Again, Valeria holds out the scorpion ring. The lieutenant crawls to her, his whimper reaching us on the wind.
“I declare allegiance to your rule,” he swears, pressing his lips to the blood-red ruby.
Satisfied, Valeria turns to face her dad on the balcony. She instructs her line of lieutenants to raise their arms in salute to Roth. When the tiger raises its massive blood-soaked paw alongside them, she smiles with delight.
Was that display of violence for him?
If so, I’m guessing she didn’t get the reaction she was hoping for. Governor offers only a paltry nod in acknowledgment.
“The alliance was my father’s doing,” Roth explains. “In his time as governor, he did not believe Texas could stand on its own.”
“So you and the former capo . . .”
Roth withdraws his hand from my shoulder. “I was never unfaithful to my wife.”
It was against his ethics to cheat on Mrs. Roth, but he was totally fine with murdering her? My grandma . . .
Governor’s face puckers into a grimace.
“Valeria was an experiment.”
Experiment? What exactly does that mean? Before I can wring out any more details, Director Wix interrupts.
“We’re ready for you, sir,” she announces from the balcony’s sliding doors.
Governor straightens his wide shoulders—whatever Director Wix has him on appears to have completely restored him to his full strength—and as quick as a blink, he’s shut himself off, his hard veneer has returned.
“It’s time to save the country from itself, my boy.” He takes in a final glower of the impressive Salazar compound, his secret daughter Valeria, born not out of love, but to ensure an international alliance, then spins on his heel and walks toward what he’s convinced is his destiny. His birthright.
Roth is about to come out of hiding, live on national news. What’s more, he’s doing it by announcing that he’s reentering the presidential race, taking the late Governor Cole’s place. Painting himself the hero.

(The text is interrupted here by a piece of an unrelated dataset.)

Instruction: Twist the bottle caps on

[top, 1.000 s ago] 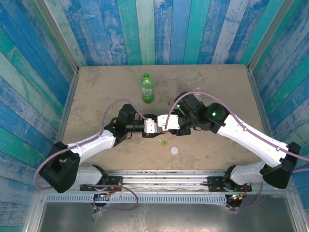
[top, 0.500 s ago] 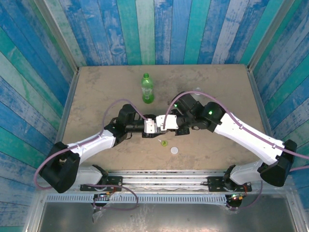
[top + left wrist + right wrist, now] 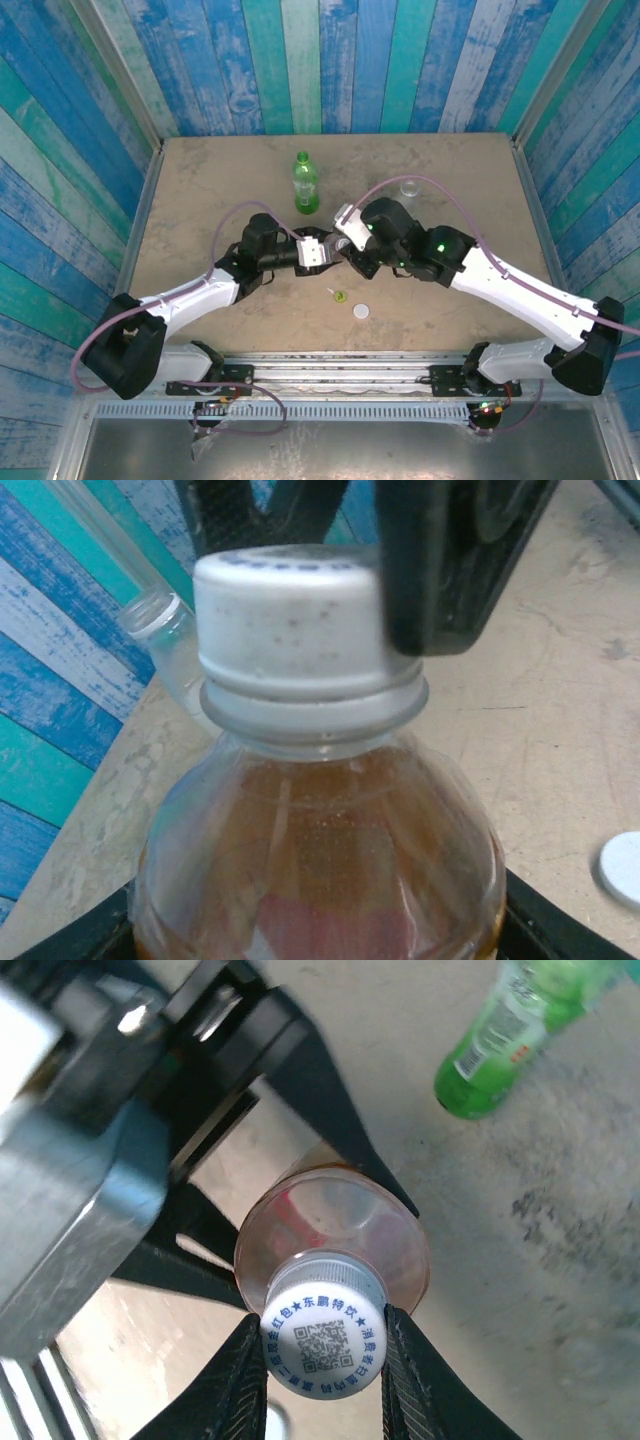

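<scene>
Caps are what this job turns on, and one white cap (image 3: 322, 1338) sits on the neck of the amber bottle (image 3: 320, 880), near the middle of the worktop (image 3: 200, 190) where our two arms meet. Our left jaws pinch the bottle's body. Our right jaws pinch the cap, one finger against each side of it.

We judge the main risk to be slip. If the right jaws turn without biting, the cap stays put and the fingers skate round its smooth skirt. If the left hold is too light, the whole bottle turns with the cap and nothing tightens. Too hard a squeeze on the soft body could buckle it or push liquid up to the neck. A cap that starts tilted would cross-thread and jam. From the left wrist it looks level, down against the collar ring.

The threads lie under the skirt, so we cannot tell how far the cap is wound on. The right finger beside the cap is a dark blur from the left wrist. Whether the bottle's base touches the worktop is unclear. The green bottle (image 3: 304, 184) is cut off at its top from the right wrist, and from above we cannot tell if it is capped. The clear bottle (image 3: 410, 188) stands open-necked. A green cap (image 3: 340, 296) and a loose white cap (image 3: 361, 311) lie just beside each other, near the arms.
</scene>
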Robot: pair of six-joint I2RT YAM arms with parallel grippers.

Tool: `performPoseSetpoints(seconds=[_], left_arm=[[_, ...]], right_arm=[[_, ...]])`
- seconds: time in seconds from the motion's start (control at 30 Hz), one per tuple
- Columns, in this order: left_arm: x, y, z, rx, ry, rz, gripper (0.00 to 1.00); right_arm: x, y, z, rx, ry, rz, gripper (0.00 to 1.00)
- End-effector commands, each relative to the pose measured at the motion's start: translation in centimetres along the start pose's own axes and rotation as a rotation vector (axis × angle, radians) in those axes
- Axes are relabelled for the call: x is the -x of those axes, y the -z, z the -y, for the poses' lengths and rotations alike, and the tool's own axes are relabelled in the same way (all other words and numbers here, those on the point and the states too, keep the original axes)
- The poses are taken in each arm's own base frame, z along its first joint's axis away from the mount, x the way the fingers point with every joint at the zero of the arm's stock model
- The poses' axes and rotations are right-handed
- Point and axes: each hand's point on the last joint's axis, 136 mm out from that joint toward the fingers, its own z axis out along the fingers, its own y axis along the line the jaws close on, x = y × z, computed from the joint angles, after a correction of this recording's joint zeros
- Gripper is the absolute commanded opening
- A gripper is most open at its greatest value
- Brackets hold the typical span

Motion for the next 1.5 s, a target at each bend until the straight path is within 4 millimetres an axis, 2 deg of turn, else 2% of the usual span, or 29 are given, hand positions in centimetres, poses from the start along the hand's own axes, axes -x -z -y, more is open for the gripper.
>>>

And he will be, if I’m right about what he’s trading for at tonight’s meeting with the capo and President Moore.
I can’t get the Director’s threat out of my head. She said we’re returning home. Or more ominously, What will be left of it.
It’s one hundred degrees out here on the balcony, but goosebumps sting across my entire body.
Roth’s here for a weapon. Something powerful enough to cause mass devastation, so that he can be the savior who swoops in to clean up the mess.
It’s time to save the country from itself, my boy.
I don’t want any part of this. But now’s not the time to stop playing the willing protégé.
Turning to follow Governor, I take in the complicated 3D-capture technology that will project a 360-degree hologram of Roth into the nation’s living rooms. President Franklin Roosevelt’s fireside chats on steroids.
I will escape the family legacy, I promise myself again.
Soon. Tonight, after the execution of Andrés, the People’s Militia rebel.
The mouse, as she likes to call him.
I promised Valeria flames. And I’d better be able to deliver.
Before Roth reaches the balcony door, the timid servant who dressed us in Monterrey approaches with a clothing brush raised, prepared to get the potential US president camera-ready.
But Governor keeps marching forward, plowing through the girl like she isn’t even there. She trips trying to jump out of his way and tumbles to the ground, her kit flying across the terrace to land at my feet.
Without thinking, I gather her tools and reach out my hand to help her up. She doesn’t take it.
A second-rate version of my translator necklace hangs around her throat, made of twisted silver instead of gold. The device relays her words in a subdued whisper.